Painesville City Schools to All-Year Calendar?

It was brought up in the January PTA meeting that the Painesville City Schools have been discussing the possibility of going to a year-round school program. You'll see the poll in the right-hand column. Let us know if you are for or against. If you have other thoughts you'd like to share, please post them here by adding a comment to this post. It can be anonymous. Anissa Preston would also like you to email her your thoughts to: ChestnutPTA@oh.rr.com.

1 comment:

Anonymous said...

I mainly went to school overseas in Asia (where I was raised) because of my father being in the US military. Unlike the US, Asia has a very long, year-round school schedule. This schedule starts at Kindergarten and only gets worse as the children get older. Children are practically adults by the age of 10, commuting via public transportation to other cities by themselves for an hour, doing the shopping/groceries, helping parents raise their younger siblings, working after school at times to help the family, spending more than 8 hours a day in school and on homework, and basically not having the choice to use what little free time they have on extracurricular activities, on building relationships, on pursuing hobbies, and on just being kids.

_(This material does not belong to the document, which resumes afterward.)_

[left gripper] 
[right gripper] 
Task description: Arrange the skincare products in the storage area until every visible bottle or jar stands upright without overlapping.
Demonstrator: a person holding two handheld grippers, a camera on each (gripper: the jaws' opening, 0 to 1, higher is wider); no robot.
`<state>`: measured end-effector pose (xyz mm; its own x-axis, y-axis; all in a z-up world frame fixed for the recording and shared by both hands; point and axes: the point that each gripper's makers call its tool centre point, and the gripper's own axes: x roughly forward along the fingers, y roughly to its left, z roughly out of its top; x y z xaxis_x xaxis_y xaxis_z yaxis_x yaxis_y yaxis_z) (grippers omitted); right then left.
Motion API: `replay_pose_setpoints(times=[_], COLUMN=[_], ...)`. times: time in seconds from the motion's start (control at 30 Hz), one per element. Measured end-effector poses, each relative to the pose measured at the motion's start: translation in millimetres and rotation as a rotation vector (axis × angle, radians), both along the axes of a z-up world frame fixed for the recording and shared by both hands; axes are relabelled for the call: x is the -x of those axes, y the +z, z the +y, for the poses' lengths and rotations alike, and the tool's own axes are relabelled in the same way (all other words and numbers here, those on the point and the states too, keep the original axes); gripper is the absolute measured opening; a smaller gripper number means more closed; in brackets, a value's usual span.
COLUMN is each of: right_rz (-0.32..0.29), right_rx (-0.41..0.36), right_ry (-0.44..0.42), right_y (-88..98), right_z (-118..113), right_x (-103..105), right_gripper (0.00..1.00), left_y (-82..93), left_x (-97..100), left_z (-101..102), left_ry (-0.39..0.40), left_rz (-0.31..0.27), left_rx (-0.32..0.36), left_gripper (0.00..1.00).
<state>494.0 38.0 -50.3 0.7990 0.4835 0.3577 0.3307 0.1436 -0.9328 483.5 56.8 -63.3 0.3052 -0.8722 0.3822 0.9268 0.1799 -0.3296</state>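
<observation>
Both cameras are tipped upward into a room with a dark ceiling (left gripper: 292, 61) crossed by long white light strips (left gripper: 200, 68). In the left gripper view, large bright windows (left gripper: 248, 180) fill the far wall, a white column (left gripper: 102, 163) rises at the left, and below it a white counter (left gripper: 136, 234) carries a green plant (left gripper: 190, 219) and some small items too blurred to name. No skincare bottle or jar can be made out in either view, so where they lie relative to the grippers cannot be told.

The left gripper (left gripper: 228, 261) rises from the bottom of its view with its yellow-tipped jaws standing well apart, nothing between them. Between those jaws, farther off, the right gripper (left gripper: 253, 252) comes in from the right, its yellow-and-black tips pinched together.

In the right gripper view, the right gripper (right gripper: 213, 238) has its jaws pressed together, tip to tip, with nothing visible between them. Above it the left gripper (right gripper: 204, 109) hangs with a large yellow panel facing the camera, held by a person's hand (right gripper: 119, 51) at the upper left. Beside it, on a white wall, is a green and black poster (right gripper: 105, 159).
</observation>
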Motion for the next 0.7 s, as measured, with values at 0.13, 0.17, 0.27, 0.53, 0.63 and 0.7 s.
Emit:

I would attend my class from 6AM until 4pm, then I had to come back for a class at 5pm until 6pm in high school. Some classes were an hour long, a couple were 2 hours. If a teacher is absent that day and has no substitute, the teacher from your previous class would extend their teaching through that period as well.

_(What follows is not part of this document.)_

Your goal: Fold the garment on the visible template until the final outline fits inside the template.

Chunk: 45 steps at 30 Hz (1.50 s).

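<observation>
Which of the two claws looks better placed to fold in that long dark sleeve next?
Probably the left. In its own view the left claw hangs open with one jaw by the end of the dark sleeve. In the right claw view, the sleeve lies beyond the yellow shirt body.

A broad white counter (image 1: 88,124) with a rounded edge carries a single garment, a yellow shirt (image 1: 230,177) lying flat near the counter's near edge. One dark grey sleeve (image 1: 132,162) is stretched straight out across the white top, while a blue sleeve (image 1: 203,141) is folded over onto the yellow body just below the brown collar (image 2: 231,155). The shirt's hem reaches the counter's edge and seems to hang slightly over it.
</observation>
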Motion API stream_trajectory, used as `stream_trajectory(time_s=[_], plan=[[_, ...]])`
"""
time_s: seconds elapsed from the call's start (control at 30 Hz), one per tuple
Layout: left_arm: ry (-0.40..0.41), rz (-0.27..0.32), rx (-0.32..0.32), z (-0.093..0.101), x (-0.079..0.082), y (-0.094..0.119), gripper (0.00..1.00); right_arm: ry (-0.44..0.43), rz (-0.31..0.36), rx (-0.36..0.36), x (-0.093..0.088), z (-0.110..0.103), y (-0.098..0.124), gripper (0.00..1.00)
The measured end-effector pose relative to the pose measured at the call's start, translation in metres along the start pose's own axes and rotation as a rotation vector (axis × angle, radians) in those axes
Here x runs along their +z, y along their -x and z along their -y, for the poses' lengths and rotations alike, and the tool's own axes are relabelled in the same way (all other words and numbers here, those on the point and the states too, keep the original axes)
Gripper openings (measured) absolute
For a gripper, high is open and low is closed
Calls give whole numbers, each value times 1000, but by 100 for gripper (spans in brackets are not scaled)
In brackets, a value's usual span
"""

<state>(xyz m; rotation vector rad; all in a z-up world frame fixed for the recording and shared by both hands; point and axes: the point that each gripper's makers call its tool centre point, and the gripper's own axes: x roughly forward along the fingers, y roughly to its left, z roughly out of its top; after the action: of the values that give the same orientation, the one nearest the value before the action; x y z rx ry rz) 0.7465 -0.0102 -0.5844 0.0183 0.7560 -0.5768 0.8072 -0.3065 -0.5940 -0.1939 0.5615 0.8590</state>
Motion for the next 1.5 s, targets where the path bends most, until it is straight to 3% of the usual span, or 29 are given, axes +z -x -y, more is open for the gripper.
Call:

College was worse; you could choose a day shift or night shift -- but you still had a class or 2 that wasn't on your shift. (If you took most of your classes during the day time, you still had to attend 2 of your classes in the evening, anywhere from 6pm to 9pm.)

Sure, the stereotype exists that asians are very intelligent and driven, but that's because they don't know what life is. Most of the children have never had a marshmallow, licorice, nor have owned any toys like barbie dolls or hotwheels cars. Instead, they owned "neat" pencil boxes with hidden compartments and anime on it, scented pens, tons of uniforms (even public school students), an iron, and are heavy smokers (or drinkers) by the time they're a freshman. Keep in mind that since they work hard, they also party hard.

I had the choice to go back overseas (where my parents still live) and enroll my children in school there, but having gone through it firsthand -- I can honestly say that I would never put my children through that. I want them to be kids, have fun, get an education, and become well-rounded, well-adjusted, well-balanced citizens. I don't want them to be high-strung, stressed out adults who work hard starting in Elem. school until they are past their 80s (if they aren't suicidal) and wonder what good it did, what they are bringing with them to their grave, what of their accomplishments can be handed down to their children -- assuming they had time to have a family and raise children.